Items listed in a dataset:
*** Block opens ***
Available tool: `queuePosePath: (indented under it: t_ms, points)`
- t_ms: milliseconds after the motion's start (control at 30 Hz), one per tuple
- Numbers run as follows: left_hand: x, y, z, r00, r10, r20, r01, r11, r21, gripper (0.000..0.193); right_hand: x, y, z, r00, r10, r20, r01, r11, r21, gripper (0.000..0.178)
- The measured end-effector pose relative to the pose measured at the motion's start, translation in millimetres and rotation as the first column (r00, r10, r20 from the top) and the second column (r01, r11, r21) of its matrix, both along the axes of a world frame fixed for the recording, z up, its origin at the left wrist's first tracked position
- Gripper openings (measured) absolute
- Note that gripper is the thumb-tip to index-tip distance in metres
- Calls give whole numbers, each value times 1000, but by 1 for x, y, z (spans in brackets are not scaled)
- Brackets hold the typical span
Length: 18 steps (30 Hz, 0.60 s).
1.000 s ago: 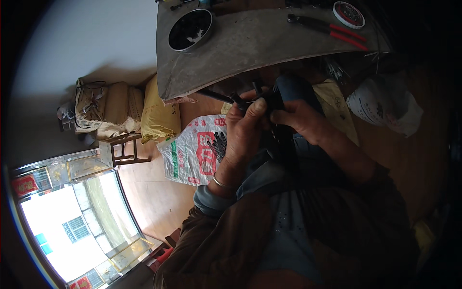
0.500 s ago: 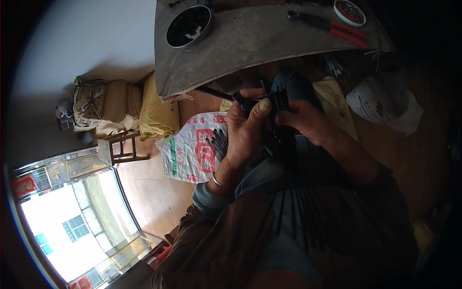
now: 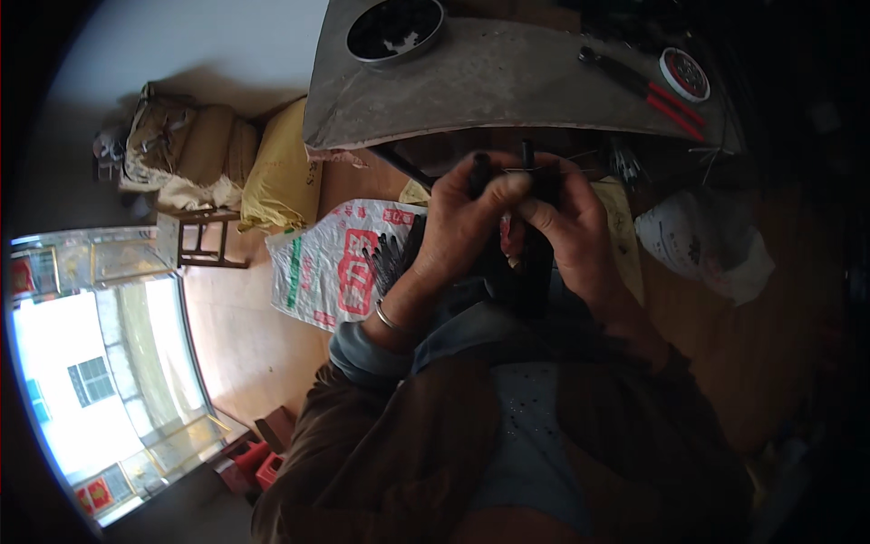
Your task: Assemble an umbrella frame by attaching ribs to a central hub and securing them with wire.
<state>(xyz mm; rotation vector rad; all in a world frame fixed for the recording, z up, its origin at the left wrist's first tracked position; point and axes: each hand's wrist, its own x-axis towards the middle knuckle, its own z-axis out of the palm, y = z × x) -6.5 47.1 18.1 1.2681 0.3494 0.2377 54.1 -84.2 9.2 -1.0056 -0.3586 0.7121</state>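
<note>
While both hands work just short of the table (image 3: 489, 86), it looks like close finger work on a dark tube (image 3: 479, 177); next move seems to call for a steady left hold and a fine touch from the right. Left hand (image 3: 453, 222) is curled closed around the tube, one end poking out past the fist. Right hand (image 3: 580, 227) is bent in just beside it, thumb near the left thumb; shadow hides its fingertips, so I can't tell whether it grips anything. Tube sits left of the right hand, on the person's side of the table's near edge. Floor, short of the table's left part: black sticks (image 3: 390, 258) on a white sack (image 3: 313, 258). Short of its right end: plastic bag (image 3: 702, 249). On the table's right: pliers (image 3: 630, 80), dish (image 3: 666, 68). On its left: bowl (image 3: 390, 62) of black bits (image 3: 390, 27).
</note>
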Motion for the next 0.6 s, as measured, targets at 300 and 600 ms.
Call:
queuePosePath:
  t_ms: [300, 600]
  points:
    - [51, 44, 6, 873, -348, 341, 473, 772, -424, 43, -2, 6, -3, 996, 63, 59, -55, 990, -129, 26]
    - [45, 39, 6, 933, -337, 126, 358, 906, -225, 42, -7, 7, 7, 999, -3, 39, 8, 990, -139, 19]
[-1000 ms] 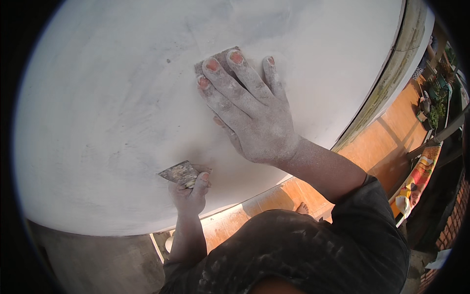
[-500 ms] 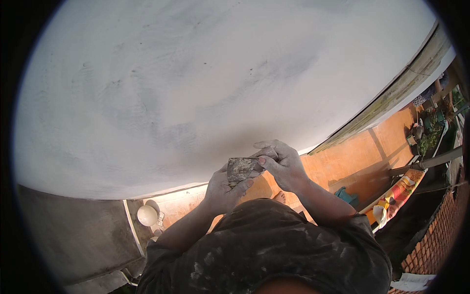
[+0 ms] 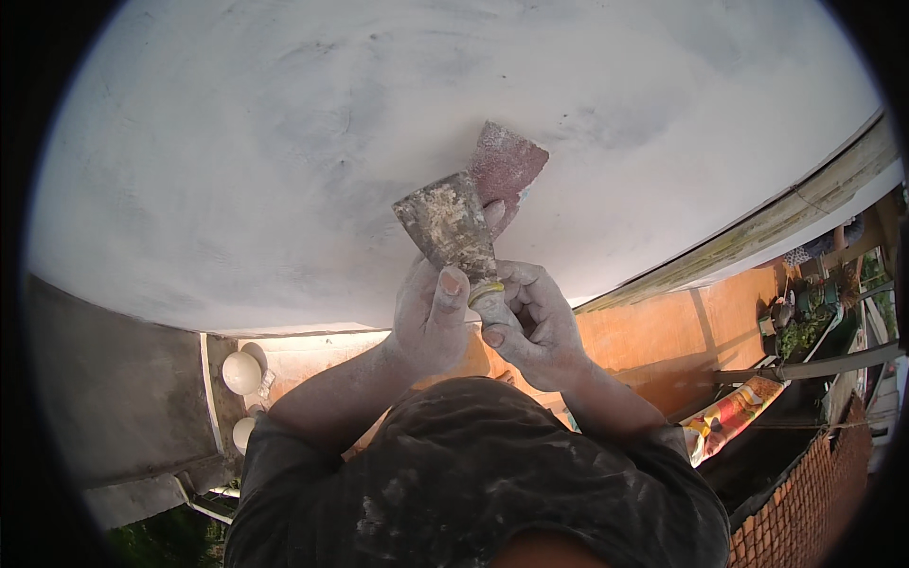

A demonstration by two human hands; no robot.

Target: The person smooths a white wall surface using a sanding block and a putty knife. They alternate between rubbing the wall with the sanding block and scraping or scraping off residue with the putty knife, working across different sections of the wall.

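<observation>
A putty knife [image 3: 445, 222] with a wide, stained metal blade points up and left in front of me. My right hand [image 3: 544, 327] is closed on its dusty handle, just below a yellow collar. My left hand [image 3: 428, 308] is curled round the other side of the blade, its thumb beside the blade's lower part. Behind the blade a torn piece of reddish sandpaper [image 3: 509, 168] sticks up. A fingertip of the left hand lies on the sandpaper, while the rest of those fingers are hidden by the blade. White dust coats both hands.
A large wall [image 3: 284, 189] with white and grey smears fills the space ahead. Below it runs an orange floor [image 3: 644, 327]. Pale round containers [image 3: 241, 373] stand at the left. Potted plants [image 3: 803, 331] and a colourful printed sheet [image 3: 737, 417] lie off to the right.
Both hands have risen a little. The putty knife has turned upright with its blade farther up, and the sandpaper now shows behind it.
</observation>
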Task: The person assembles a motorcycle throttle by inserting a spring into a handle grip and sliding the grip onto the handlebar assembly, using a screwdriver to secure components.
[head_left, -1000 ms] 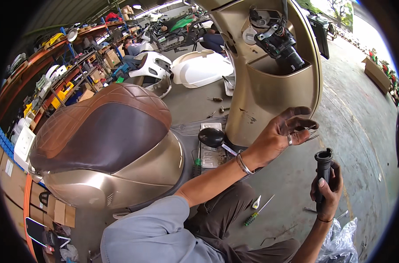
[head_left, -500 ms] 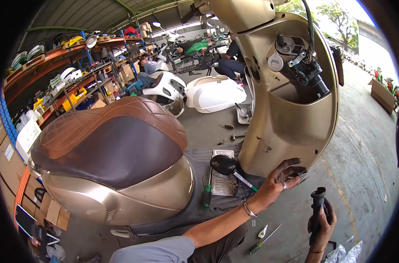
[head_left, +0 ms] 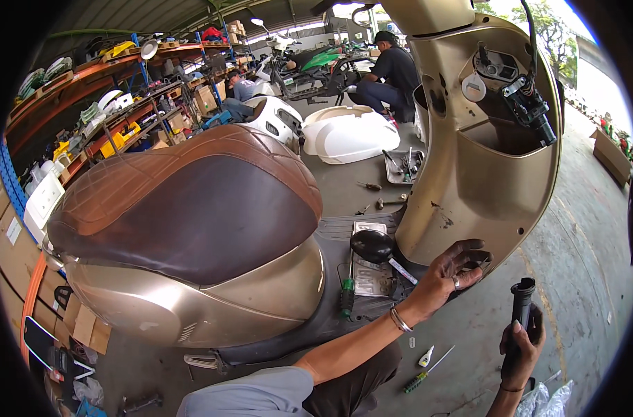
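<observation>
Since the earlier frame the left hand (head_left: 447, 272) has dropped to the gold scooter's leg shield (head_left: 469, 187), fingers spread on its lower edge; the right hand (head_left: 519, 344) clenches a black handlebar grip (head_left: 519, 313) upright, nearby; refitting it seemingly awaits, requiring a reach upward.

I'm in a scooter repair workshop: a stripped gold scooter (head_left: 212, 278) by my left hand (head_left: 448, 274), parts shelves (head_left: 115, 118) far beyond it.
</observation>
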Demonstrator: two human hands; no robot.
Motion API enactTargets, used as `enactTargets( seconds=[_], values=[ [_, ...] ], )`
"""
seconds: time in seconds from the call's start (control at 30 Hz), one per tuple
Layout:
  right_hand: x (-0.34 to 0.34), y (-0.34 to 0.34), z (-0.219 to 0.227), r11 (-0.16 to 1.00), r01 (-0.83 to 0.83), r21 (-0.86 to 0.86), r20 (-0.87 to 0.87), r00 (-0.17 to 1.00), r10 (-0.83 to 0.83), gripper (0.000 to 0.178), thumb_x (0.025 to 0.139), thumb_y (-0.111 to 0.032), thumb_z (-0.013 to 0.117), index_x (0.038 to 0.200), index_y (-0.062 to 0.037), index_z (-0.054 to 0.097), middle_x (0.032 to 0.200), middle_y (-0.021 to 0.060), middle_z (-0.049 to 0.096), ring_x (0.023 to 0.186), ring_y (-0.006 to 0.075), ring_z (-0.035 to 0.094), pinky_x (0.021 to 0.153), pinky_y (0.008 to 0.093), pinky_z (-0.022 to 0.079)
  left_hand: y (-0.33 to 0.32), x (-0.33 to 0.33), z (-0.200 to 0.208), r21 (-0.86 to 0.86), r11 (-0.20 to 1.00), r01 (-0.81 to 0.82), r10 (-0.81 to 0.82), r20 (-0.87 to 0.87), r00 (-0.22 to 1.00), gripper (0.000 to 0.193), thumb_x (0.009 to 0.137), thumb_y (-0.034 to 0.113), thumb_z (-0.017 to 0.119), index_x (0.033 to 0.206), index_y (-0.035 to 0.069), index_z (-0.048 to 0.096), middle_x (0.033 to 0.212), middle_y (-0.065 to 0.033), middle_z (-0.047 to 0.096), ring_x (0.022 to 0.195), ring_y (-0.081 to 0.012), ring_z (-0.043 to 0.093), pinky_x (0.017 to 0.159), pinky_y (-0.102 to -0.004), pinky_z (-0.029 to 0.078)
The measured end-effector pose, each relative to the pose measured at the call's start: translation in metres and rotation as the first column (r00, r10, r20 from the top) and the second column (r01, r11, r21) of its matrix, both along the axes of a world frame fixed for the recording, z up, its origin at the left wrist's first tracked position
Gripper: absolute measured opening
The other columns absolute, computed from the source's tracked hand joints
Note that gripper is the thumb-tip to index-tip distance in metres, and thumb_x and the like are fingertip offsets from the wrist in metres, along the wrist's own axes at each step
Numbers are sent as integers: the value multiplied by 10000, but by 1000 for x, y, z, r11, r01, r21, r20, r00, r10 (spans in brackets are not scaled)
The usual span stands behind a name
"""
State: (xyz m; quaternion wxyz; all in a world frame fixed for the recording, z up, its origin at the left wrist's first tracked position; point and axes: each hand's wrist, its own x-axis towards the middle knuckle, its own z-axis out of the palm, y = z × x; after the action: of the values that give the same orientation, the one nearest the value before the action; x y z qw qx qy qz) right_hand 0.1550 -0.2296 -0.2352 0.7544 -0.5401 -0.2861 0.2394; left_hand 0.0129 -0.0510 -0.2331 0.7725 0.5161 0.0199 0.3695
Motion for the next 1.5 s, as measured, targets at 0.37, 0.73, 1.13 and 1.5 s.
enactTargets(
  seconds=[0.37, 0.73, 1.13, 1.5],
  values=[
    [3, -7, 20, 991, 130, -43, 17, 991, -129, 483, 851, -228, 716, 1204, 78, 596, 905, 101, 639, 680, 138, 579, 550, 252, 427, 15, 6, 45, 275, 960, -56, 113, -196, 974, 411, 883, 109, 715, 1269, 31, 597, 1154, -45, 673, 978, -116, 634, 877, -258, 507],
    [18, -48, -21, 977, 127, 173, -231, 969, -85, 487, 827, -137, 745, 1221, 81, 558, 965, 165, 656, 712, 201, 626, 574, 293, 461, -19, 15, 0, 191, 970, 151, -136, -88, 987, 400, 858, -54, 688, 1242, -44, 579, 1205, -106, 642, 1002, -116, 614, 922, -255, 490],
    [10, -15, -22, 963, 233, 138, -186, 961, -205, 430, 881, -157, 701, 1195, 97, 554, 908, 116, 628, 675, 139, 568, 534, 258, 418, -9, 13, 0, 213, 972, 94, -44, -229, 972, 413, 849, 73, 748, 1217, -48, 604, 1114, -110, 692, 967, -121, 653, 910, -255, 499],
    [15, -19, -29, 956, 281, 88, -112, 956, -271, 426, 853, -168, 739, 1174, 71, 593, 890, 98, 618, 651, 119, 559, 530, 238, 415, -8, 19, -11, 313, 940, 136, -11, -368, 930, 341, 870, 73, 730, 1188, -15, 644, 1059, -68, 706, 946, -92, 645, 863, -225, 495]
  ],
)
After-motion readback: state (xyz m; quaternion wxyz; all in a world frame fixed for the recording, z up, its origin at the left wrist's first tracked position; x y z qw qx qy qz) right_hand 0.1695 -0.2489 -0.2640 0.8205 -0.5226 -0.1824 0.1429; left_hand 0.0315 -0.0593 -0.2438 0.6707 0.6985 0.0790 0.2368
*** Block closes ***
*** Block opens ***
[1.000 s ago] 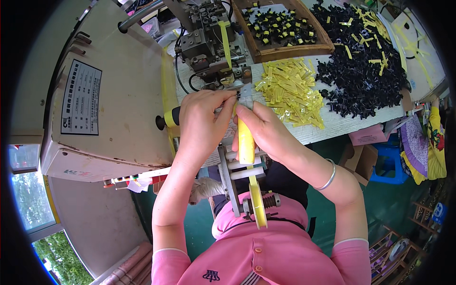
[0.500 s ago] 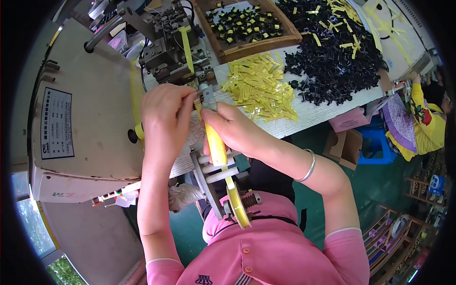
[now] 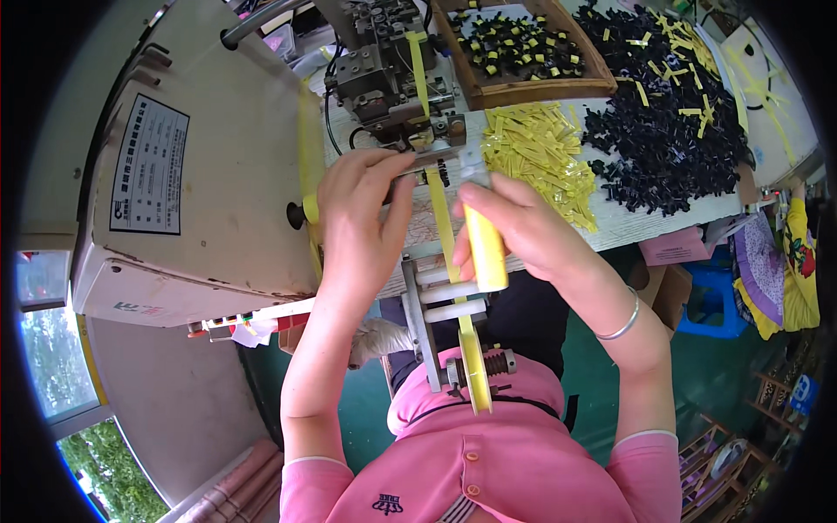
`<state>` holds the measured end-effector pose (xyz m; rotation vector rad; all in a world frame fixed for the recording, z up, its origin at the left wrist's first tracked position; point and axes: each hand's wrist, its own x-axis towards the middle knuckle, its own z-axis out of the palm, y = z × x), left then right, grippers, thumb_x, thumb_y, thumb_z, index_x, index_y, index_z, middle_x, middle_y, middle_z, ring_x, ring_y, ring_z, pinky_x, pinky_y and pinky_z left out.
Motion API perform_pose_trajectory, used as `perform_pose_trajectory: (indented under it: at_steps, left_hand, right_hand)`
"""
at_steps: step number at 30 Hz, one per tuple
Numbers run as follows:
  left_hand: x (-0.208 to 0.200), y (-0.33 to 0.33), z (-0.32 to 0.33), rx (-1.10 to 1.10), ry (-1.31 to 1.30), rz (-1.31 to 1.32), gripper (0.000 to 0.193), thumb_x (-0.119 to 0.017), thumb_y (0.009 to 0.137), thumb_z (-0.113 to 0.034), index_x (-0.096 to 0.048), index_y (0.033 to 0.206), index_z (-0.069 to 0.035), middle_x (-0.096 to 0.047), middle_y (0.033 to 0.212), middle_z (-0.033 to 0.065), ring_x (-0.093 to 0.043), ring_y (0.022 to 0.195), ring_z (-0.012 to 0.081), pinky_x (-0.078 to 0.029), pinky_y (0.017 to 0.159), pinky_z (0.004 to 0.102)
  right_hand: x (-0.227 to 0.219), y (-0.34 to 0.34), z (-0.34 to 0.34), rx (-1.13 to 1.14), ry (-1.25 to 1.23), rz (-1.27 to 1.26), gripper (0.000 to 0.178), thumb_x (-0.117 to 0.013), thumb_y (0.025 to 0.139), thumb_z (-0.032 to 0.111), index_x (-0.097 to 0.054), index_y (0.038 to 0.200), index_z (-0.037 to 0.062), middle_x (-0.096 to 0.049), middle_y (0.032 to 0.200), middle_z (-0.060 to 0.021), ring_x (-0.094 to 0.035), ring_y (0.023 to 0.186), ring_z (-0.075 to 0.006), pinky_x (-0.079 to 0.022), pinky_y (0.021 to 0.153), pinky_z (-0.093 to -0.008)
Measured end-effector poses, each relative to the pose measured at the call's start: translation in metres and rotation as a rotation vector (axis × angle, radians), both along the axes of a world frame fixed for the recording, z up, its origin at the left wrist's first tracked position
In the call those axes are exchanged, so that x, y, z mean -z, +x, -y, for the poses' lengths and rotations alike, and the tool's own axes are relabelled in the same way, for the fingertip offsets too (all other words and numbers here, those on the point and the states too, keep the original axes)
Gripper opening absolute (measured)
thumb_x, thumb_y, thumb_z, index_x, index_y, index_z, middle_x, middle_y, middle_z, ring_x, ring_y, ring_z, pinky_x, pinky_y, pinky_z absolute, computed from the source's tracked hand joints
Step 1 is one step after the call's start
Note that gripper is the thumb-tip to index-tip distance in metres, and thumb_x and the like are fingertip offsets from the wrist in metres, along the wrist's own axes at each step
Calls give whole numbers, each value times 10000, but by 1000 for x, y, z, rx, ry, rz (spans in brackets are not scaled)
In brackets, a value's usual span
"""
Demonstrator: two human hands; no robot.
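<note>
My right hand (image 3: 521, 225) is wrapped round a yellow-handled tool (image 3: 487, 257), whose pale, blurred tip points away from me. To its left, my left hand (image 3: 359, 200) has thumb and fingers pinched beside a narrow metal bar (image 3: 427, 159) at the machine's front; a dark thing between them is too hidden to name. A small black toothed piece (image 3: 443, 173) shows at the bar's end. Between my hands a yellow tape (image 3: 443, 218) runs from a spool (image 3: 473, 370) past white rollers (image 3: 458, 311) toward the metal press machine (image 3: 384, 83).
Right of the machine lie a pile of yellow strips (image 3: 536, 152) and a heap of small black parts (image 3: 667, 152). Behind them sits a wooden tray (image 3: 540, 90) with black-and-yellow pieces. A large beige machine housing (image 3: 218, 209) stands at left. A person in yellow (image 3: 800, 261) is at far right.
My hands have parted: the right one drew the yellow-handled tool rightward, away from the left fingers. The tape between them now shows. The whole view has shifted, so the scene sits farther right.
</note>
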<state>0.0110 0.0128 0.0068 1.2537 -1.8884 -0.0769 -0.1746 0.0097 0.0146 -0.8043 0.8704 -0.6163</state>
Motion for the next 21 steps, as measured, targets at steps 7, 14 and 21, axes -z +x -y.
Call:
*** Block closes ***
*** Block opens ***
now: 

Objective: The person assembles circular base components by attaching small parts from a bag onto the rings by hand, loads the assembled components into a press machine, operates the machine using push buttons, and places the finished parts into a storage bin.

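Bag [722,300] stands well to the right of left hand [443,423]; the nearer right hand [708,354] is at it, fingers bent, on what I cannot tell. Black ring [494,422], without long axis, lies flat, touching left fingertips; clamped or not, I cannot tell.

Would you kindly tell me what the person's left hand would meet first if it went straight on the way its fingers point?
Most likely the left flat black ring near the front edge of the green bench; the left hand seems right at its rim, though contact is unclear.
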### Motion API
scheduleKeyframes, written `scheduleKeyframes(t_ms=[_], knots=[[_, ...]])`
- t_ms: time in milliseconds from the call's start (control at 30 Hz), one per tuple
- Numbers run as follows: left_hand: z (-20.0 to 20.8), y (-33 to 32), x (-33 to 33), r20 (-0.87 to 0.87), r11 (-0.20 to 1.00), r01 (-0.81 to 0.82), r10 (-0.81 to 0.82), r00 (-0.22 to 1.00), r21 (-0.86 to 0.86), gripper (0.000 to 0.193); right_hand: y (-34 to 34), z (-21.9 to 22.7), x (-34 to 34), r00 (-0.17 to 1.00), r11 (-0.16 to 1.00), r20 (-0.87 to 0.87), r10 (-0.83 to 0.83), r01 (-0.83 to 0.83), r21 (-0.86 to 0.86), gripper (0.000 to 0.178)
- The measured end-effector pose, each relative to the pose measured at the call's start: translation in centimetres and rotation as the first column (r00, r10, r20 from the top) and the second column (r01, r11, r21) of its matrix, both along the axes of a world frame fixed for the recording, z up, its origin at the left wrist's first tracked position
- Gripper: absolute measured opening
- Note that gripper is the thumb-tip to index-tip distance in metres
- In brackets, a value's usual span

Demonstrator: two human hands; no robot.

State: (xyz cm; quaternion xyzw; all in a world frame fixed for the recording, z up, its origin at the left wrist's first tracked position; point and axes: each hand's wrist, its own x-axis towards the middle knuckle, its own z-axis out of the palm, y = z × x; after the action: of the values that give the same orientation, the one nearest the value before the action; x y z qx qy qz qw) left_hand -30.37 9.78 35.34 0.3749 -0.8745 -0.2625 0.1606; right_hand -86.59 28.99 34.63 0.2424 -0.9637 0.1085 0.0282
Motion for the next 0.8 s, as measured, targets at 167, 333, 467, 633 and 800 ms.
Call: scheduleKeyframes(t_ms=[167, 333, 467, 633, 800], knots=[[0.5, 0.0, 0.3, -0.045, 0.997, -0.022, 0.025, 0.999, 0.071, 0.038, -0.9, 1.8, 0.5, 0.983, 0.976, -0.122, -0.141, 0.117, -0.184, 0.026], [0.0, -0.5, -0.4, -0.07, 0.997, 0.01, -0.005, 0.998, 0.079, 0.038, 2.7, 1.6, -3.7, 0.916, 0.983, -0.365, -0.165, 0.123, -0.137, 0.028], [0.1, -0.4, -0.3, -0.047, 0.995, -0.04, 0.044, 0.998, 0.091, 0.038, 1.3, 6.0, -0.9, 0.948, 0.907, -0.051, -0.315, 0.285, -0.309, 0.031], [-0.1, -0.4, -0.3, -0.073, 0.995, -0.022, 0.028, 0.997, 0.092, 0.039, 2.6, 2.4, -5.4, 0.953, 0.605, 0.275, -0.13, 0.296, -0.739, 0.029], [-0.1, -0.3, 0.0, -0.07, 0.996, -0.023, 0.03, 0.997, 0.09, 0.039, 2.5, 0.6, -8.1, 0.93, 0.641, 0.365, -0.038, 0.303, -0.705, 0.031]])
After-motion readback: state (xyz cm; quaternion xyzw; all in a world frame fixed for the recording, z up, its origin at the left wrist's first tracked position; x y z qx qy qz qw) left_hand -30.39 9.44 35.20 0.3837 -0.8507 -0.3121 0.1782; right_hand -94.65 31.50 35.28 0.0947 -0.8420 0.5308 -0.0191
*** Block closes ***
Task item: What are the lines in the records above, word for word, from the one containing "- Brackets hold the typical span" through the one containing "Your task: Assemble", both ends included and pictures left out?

Answer to the exercise:
- Brackets hold the typical span
Length: 18 steps (30 Hz, 0.60 s).
1.000 s ago: 
0.500 s ago: 
now: 
Your task: Assemble an umbrella frame by attaching ribs to a central hub and securing them with wire.

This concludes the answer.